_Data segment:_
╭──

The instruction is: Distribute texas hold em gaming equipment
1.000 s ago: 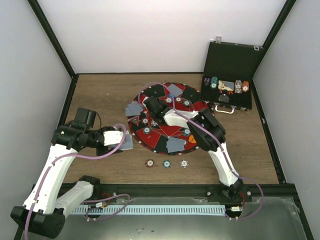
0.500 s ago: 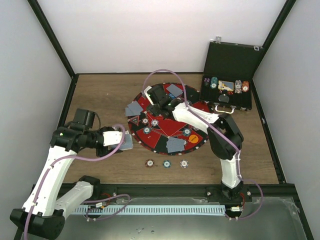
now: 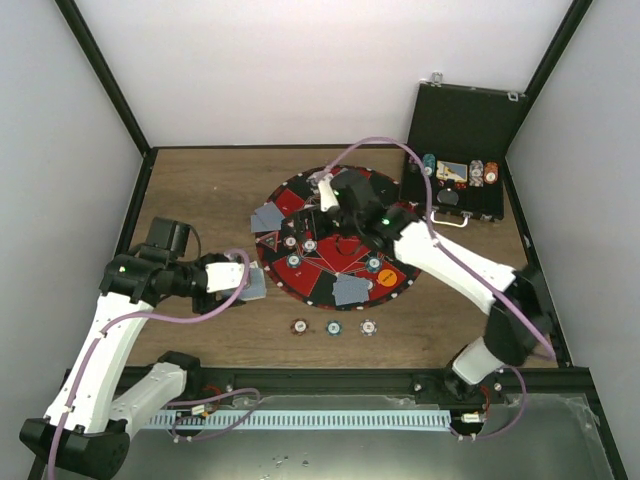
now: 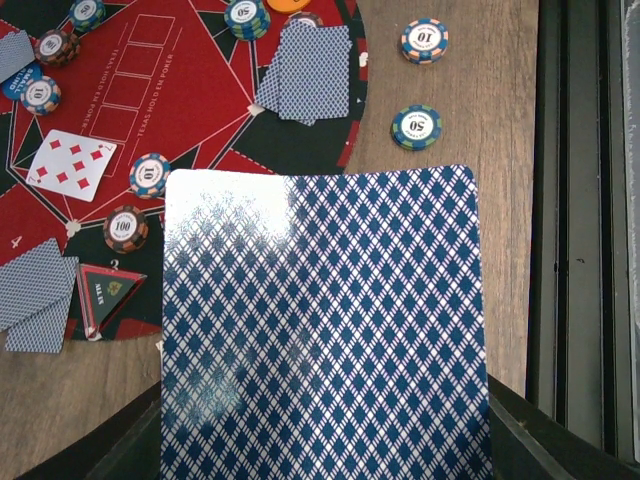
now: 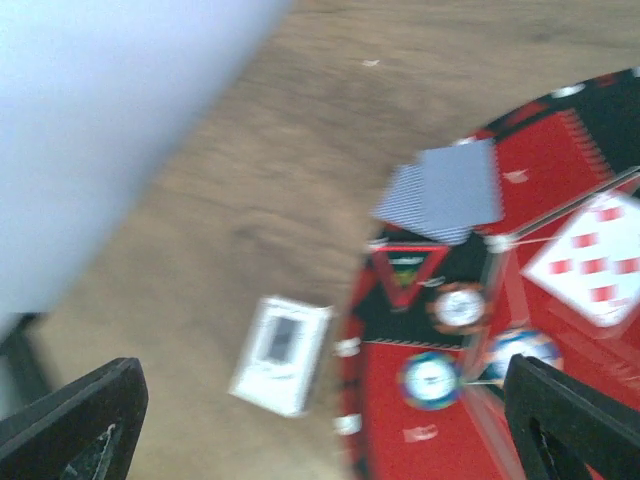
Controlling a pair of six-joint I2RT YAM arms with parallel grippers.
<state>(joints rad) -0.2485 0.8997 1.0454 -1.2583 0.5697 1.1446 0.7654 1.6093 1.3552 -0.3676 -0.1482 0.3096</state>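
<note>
3 poker chips [image 3: 334, 327] lie just in front of the mat [image 3: 330, 262], the left gripper [image 3: 243, 284] is clamped on a blue-backed card [image 4: 325, 330] beside the mat's left rim, and farther the right gripper [image 3: 323, 189] hangs over the mat w/ fingers wide apart.

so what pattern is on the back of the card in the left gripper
A blue-and-white diamond lattice covers the card, clearest in the left wrist view.

Right wrist view blurred; glare whitens the card [image 4: 325, 330].
</note>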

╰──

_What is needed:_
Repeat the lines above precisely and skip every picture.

_Output of the exercise:_
The instruction is: Distribute texas hold em gaming equipment
1.000 s ago: 
0.500 s ago: 
now: 
now: 
now: 
Controlling a pair of six-joint I2RT YAM arms with parallel grippers.
<state>(joints rad) -0.2485 0.8997 1.0454 -1.2583 0.5697 1.1446 0.7654 1.6093 1.3552 -0.3676 -0.1482 0.3096</state>
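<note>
3 poker chips [image 3: 334, 327] lie just in front of the mat [image 3: 330, 262], the left gripper [image 3: 243, 284] is clamped on a blue-backed card [image 4: 325, 330] beside the mat's left rim, and farther the right gripper [image 3: 323, 189] hangs over the mat w/ fingers wide apart.

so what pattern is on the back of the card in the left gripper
A blue-and-white diamond lattice covers the card, clearest in the left wrist view.

Right wrist view blurred; glare whitens the card [image 4: 325, 330].
</note>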

Work on this exercise is finished.